Facets with preferred values reflect suggestions about directions for changing the characteristics of evaluation instruments to improve them. For example, researchers testing AI should prefer an evaluation instrument that is RELIABLE (Reliability) to an evaluation instrument that is NON-RELIABLE, all things being equal. Facets that do not have preferred values are useful for categorising evaluation instruments in terms of other characteristics that may be useful for a particular purpose. For example, if a researcher is using an evaluation instrument that measures TASK-PERFORMANCE (Capability), then they cannot draw conclusions about that AI’s capabilities based on its performance on that evaluation instrument alone. An evaluation instrument that measures CAPABILITY, however, could be used to draw such conclusions.

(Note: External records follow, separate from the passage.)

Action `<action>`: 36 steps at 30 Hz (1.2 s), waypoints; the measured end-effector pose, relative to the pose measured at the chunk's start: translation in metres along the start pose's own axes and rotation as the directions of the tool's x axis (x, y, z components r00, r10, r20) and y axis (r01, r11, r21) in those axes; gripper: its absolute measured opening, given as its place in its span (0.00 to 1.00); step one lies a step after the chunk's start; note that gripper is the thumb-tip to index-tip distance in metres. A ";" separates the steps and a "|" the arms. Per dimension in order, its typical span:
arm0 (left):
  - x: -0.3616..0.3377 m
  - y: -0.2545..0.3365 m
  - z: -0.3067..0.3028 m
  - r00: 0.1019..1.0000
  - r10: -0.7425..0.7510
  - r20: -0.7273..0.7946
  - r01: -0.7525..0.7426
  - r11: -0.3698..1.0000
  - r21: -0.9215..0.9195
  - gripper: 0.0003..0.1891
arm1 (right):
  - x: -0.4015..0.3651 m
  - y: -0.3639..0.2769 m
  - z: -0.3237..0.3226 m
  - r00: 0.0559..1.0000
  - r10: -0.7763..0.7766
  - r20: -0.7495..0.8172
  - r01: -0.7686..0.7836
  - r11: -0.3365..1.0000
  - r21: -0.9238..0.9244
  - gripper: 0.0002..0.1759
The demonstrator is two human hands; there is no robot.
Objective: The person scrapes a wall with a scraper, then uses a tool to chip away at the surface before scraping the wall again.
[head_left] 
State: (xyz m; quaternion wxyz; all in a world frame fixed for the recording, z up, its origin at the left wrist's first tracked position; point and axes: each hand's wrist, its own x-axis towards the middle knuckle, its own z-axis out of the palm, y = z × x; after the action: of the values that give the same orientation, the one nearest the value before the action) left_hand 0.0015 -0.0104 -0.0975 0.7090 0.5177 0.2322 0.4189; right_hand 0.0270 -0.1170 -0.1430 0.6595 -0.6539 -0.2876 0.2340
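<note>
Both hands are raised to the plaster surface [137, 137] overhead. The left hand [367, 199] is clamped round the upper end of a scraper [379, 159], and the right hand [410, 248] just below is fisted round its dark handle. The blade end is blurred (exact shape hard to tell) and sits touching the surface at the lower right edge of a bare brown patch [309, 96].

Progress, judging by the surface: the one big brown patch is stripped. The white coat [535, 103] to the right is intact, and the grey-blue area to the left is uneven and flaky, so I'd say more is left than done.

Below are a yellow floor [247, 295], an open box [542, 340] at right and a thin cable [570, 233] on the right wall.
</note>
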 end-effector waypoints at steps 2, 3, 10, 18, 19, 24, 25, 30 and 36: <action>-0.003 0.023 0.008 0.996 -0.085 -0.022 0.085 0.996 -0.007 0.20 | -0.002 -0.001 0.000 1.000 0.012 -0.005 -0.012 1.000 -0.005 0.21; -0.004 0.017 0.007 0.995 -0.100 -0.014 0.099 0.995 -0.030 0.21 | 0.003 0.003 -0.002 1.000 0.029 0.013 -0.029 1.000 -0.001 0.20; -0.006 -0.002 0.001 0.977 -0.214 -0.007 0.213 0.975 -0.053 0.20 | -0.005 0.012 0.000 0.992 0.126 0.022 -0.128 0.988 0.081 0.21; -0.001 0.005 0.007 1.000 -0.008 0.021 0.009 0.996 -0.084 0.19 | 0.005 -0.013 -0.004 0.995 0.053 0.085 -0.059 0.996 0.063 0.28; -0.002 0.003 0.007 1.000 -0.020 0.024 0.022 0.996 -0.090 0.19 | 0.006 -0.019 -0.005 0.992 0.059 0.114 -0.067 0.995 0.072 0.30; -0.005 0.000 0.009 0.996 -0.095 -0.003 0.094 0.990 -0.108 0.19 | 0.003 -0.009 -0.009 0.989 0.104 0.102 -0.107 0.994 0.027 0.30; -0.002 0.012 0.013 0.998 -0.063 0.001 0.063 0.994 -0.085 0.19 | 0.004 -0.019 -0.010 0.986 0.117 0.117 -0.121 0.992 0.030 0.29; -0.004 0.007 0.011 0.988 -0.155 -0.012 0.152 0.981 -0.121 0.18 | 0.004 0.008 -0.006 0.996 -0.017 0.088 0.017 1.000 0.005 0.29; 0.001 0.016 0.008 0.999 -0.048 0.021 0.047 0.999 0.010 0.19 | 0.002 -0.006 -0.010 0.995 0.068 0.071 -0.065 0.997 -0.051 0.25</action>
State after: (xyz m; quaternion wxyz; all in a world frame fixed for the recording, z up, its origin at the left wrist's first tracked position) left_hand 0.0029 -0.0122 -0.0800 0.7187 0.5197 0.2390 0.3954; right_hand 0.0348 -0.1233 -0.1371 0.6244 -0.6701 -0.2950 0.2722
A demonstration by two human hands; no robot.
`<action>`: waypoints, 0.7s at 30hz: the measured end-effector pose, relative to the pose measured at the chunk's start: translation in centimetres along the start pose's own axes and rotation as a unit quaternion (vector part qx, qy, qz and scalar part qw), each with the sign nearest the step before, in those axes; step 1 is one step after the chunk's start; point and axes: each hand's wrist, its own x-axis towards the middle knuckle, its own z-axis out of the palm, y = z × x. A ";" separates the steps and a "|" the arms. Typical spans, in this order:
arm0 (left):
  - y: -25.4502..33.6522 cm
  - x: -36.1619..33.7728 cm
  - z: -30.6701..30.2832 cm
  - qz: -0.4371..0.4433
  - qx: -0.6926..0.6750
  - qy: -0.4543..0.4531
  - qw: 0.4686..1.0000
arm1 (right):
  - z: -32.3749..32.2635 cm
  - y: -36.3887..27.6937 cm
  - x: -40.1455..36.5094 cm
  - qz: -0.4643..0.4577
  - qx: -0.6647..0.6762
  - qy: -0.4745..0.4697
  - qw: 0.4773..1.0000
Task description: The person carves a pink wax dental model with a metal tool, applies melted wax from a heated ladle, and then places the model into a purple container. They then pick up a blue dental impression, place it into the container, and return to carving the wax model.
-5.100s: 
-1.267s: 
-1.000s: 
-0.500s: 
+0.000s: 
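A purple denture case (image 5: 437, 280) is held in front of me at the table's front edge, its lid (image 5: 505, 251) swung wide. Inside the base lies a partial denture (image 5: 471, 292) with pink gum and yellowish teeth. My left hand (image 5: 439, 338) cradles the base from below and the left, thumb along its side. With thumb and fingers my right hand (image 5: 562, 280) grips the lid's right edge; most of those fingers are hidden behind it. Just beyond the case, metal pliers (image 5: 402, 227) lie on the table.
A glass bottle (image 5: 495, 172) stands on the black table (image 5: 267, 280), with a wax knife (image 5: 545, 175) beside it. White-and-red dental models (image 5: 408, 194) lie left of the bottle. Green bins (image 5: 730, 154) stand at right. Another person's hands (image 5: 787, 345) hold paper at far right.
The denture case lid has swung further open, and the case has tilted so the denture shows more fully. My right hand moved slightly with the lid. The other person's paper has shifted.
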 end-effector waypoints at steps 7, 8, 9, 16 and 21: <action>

Some of the facets, including across groups, are also closely related, such as {Variation, Adjustability, Coverage} or {Objectivity, Reproducibility}. One would expect that an evaluation instrument with a FULLY-INDEPENDENT value for Objectivity is more likely to be rated as EXACT for Reproducibility, for example.

Finally, the variability of measurement is also an important concept when evaluating evaluation instruments. In other words, how many changes can be made to an evaluation instrument for each AI system evaluation before the different evaluation results are no longer comparable? The term accommodation is “used to denote changes with which the comparability of scores is retained, and the term modification is used to denote changes that affect the construct measured by the test” (AERA, APA, NCME, 2014[3]). This is important for Specificity, Variation, Objectivity and Containedness, as it indicates whether accommodations of the same test could evaluate different AI systems and even humans in a comparable way.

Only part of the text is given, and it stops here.